When Keaton complained of headaches a doctor asked if he had ever sustained a skull or spinal fracture. In his memoirs, Keaton recalls: “I had to think for a while before figuring out that it must have happened during a sequence of Sherlock Jr. … I ran along the top of a train and grabbed a rope dangling from a water tower to swing off to the ground. This set up the gag for the spout to open. But we underestimated the volume of water that would fall on me from that ten-inch spout.

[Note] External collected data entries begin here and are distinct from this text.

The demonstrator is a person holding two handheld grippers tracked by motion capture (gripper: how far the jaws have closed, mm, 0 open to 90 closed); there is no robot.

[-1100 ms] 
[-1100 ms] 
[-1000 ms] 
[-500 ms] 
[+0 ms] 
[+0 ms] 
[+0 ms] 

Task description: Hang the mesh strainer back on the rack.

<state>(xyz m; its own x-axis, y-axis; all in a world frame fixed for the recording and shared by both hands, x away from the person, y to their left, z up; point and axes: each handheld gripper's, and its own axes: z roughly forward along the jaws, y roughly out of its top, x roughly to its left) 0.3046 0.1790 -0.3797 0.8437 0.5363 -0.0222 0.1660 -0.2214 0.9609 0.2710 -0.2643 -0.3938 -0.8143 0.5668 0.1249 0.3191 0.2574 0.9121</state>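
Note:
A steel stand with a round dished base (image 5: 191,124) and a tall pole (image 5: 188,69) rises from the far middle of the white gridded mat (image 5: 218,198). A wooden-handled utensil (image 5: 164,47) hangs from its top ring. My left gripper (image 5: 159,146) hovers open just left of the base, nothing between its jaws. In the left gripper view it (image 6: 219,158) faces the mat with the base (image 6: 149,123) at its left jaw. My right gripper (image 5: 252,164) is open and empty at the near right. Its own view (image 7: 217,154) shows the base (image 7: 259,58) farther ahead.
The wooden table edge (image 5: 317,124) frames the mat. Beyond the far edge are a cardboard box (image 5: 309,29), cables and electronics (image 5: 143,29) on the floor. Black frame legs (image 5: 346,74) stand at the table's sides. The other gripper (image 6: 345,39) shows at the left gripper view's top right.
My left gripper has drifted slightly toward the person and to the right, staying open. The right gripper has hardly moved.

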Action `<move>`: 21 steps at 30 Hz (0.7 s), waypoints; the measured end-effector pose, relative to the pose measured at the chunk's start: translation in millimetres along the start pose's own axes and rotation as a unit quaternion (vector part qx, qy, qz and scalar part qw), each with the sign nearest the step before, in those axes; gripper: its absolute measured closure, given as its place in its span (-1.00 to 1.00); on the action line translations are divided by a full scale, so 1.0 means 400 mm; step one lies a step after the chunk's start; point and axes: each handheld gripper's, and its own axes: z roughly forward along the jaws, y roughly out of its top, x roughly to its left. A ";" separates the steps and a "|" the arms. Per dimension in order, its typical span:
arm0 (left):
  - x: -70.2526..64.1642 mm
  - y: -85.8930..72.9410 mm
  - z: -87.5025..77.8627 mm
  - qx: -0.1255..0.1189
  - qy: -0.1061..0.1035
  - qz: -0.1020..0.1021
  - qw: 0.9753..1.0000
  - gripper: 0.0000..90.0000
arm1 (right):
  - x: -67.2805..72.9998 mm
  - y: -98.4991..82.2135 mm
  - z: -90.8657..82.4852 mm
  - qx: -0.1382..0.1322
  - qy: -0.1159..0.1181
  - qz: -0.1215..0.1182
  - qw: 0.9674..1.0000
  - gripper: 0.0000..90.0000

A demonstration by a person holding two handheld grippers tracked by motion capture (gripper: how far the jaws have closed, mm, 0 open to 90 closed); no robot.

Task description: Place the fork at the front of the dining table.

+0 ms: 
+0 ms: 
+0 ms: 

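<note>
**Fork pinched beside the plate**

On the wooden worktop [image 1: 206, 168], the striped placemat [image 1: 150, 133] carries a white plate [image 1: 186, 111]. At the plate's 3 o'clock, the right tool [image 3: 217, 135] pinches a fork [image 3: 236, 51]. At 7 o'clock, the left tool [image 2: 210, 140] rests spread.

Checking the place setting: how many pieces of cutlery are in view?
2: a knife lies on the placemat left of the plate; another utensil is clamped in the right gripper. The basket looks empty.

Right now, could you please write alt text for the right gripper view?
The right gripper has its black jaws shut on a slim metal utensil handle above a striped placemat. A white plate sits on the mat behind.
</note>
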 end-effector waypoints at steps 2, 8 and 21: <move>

The stream struck me so hard it tore loose my grip on the rope. I fell back on the track with my neck snapped down square across the steel rail.” In the film, Buster gets up and runs off in the same shot.
THE NAVIGATOR
Presumably with his still-fractured cervical vertebra, Keaton embarks on his next film and almost chokes to death. He wrote about shooting the run-up to the underwater scene for which he donned a 220-pound diving suit: “Smoking a cigarette when the girl tried to put my helmet on. I left the cigarette in my mouth while I reached up to help her get it on. Accidentally, she gave it a half twist, locking it. The smoke from the cigarette threw me into a frenzy of coughing. Fortunately, Ernie Orsatti, the [future] St. Louis Cardinals’ ballplayer who was working with our crew, noticed the trouble I was in and twisted off the helmet in the nick of time.”
THE GENERAL
As a railway engineer in the South who attempts to sabotage a Union mission during the Civil War, Keaton performs many dangerous maneuvers on a moving train—but his only injury was getting knocked unconscious by cannon fire. He wasn’t the only one put in danger, though. According to Motion Picture News, in the famously expensive shot of the train trestle giving way and the locomotive plunging into the water, cameraman Devereaux Jennings fractured his arm when tumbling debris crashed into his boat in the river below where he was photographing the action.
STEAMBOAT BILL JR.
Most remarkable of all is that in his last film before he signed over his independence to MGM Keaton didn’t get hurt at all—unless a fast ball careering into his face and breaking his nose during an off-hours baseball game counts. Shooting what might be his most spectacularly perilous stunt—rigging a house to collapse around him during a storm—he’s left standing, completely unscathed.